Reunion

Hello I’m from Austin, Texas. This is a major experiment for me, as I’ve never blogged before. That’s not to say I don’t keep up a number of conversations via email. I do, but exchanging interactive comments on all fronts, regarding my new book, Reunion, as well as the general subject of writing, will be both fun and new for me.

 

To start, let me post an excerpt from the introduction/acknowledgments page in the book regarding why I wrote the book.

 

For many years this story has been in my head. It has proved difficult to present itself in a fashion suitable to be told. In the words of today, I am told I am the adult son of an alcoholic … told that there are effects and impacts. The meaning of that was unclear to me until I attempted to write this book.

 

The book has a serious theme, the relationship (actually the lack of same) between the narrator protagonist and his father. That haunted the son far past the passing of his parents. Telling the story was an attempt to come to terms with these forces.

 

But while the primary theme of relationships, the father-son, as well as between several important peers, is important, the book also offers an engagingly-told fun romp though the coming-of-age years of a special high school class, a class recaptured through memories, both those that are  generally historically accurate, as well as many fictional creations. This class has remained especially close, through every five years reunions, a major class blog, and other means.

 

One of the reviews posted on Amazon’s web site states in part:

Not a single story, but many, artfully woven into a beautiful and compelling portrait of struggle and triumph with friends, family and an alcoholic father.
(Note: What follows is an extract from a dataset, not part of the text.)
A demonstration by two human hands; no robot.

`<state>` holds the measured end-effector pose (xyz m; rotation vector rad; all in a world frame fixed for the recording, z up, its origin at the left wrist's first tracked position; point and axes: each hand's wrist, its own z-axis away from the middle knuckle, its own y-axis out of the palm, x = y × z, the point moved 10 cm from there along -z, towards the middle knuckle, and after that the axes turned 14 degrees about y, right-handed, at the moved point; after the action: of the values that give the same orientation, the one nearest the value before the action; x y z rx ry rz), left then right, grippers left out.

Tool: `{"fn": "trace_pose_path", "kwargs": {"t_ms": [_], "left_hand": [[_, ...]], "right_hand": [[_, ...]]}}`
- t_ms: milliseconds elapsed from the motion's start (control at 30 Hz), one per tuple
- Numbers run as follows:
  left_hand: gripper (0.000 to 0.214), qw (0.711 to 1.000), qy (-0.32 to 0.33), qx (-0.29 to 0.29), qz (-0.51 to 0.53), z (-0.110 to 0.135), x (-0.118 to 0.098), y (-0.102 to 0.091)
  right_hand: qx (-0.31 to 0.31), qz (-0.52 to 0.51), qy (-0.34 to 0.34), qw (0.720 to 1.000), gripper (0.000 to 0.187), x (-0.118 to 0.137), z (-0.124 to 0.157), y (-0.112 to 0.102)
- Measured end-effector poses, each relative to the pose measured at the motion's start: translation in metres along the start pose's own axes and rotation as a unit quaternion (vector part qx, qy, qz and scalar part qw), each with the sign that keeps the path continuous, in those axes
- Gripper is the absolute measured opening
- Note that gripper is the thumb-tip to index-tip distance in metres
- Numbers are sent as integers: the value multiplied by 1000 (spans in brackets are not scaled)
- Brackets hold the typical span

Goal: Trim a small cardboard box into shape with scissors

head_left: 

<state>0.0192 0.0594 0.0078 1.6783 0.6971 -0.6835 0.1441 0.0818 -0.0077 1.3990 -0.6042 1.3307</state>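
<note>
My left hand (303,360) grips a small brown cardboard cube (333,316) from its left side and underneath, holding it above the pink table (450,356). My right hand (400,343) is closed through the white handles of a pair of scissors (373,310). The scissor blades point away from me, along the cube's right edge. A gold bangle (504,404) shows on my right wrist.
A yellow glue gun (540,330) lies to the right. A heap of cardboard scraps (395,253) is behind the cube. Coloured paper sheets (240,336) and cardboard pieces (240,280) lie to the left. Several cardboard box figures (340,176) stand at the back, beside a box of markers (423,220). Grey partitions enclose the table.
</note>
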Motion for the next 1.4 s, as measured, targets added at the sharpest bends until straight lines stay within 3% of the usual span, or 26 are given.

A story of relationships and the need to forgive if we are to move on in our own lives.

 

I think this describes the story well. Let me stop here with the initial attempt to begin a conversation. I hope this will develop into something worthwhile.

 

Jim George

Austin, Texas

4 Responses

  1. Peggy
    I particularly like the beginning chapter of "Reunion"
  2. Peggy
    Since Blogging is new to me, I am experimenting to make sure I have got the right idea. Will go back to re-reading "Reunion" and going through the car chase again. That was one of my favorite parts of the book and it has so much more meaning when I read about it the second time.
  3. bill piper
    JK, got your book on Wednesday and finished it Friday. After spending 30 years in the deep south, I move my lips a bit slower than I used to. Fascinating! Once again, I ambled across the dance floor a the Memorial Building, suffered through another humiliating game with the "Beavers" (not my favorite part) and smiled at the fact that Troupo never got me (due, undoubtedly, to the fact that we never had a car). Currently circulating the book around my friends in South Georgia (integration here was 10 years later). Best wishes ot Diana
  4. Peggy
    This is my first blogging experience to any extent. The internet has brought many of us together. Jim and I first met on Morse Code on ham radio between Houston and Austin a number of years ago. My husband has been a "ham" since his boyhood, and myself for about 40 years. Later we sat down with Jim for a real radio "eyeball" in Lafayette, La. for the first time. Don't know how we realized it, but we found out we had been born and raised just across a mountain between Virginia and West Virginia. Did not know about Jim's book until recently, but he did a great job writing "Reunion" and I loved every minute of it. It has a little of everything; stories of times back in the 50's and 60's in the deep south, situations with "black's and negro talk," mountains to travel across, southern talk and accents, music, hot dogs with slaw, descriptions of the great mountain scenery. Jim, you have done a fantastic job of bringing life from that era until now. You present a really good down to earth discription, especially with your association with your father. You will succed in any writing you do.